For the reasons previously stated, the court concludes that plaintiff has not demonstrated a likelihood of success on the merits and that this failure is not due to either his difficulty articulating claims as a pro se litigant or the complexity of the legal issues involved. Thus, when considering the likelihood of success and the complexity of the issues, there are no exceptional circumstances justifying the appointment of counsel. Accordingly, this request is denied.


Accordingly, for the reasons outlined above, IT IS HEREBY ORDERED THAT:

1. Plaintiff's request to proceed in forma pauperis (Dkt. No. 2) is GRANTED,

2. Plaintiff's request for appointment of counsel (Dkt. No. 1 at 1-2) is DENIED, and



These findings and recommendations are submitted to the United States District Judge assigned to the case, pursuant to the provisions of 28 U.S.C. § 636(b)(l).
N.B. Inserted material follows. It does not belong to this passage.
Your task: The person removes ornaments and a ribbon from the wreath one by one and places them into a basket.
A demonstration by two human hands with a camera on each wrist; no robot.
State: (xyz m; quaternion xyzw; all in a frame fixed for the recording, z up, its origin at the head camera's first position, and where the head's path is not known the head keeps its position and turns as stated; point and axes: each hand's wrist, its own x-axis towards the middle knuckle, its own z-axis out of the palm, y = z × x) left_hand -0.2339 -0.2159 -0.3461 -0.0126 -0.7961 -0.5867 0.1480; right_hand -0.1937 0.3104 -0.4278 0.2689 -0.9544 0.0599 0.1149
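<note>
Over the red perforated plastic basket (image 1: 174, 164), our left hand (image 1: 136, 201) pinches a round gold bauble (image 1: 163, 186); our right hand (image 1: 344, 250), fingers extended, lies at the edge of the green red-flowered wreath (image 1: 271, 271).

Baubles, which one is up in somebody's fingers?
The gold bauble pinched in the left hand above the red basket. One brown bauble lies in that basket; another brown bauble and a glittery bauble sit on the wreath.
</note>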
Within fourteen

(14) days after being served with these findings and recommendations, any party may file written objections with the court and serve a copy on all parties. Such a document should be captioned "Objections to Magistrate Judge's Findings and Recommendations." Any reply to the objections shall be served on all parties and filed with the court within fourteen (14) days after service of the objections. The parties are advised that failure to file objections within the specified time may waive the right to appeal the District Court's order. Turner v. Duncan, 158 F.3d 449, 455 (9th Cir. 1998); Martinez v. Ylst, 951 F.2d 1153, 1156-57 (9th Cir. 1991).